BilalBudhani · 6 months ago
I'm glad to see efforts towards improving Ruby on Rails security, it honestly keeps the framework still the most viable choice.
kelseydh · 6 months ago
It's funny that Rails generates params for parameters passed to it for GET, HEAD and DELETE requests, even though it shouldn't. I think I've noticed this before when debugging but never thought much of it. In a poorly coded application (e.g. globally detecting params on in a `before_action`) it definitely could be become an issue.
ukprogrammer · 6 months ago
The productivity of Rails for B2B 'CRUD' software is unmatched. Surprised to not see more newer startups make use of it!
kybishop · 6 months ago
After programming with elixir and phoenix for a few years (with many prior years of rails experience) I have a hard time seeing why one would choose rails.

Elixir is more performant, has compiler safety guarantees that are only getting better as types are introduced, is actually designed from the ground up for web dev (being based on the Erlang VM), and... it's just way more fun (subjective I know). Elixir is what I always wished Ruby was, and I couldn't be more excited about the coming type inference.

Programming with Elixir makes me feel like Ruby is a previous generation language, much like Ruby made me feel that way about Cobol or Fortran, it really is that stark.

demosthanos · 6 months ago
> is actually designed from the ground up for web dev (being based on the Erlang VM)

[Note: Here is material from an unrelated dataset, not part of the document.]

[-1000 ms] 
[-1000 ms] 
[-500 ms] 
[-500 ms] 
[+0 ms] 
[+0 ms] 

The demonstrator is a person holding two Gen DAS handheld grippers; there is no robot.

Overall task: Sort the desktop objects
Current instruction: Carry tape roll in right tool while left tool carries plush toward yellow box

Nit: this makes it sounds like the BEAM was designed for web dev, which it was not. Erlang came out of Ericsson and was built for telecoms (OTP stands for Open Telecom Platform), which is where its unique set of trade-offs comes from. Many of those trade-offs make a ton of sense for web but that's not because it was designed for web, it's because there's overlap between the fields.

One way to see the difference between telecoms and web is to ask yourself when was the last time that you were working on a project with an availability SLA of 9 nines (1/3 of a second of downtime per year) or even 6 nines (32s per year). Some web dev has that, but most doesn't come close, and if that's not you then Erlang wasn't built for you (though you may still find you like it for other reasons!).

sanswork · 6 months ago
I switched fully to elixir close to a decade ago now and library availability is still lagging. For pretty much any company I can be pretty sure there will be JS/Ruby/Python/C#/Java integrations/libraries and occasionally you'll find one for elixir maintained by someone that stopped responding to github issues 3 years ago.

It's definitely better but I can definitely see why you'd still choose rails these days.

princevegeta89 · 6 months ago
I have a very extensive experience with both Ruby on Rails and Elixir/Phoenix. Also ended up building large full-stack apps on either framework.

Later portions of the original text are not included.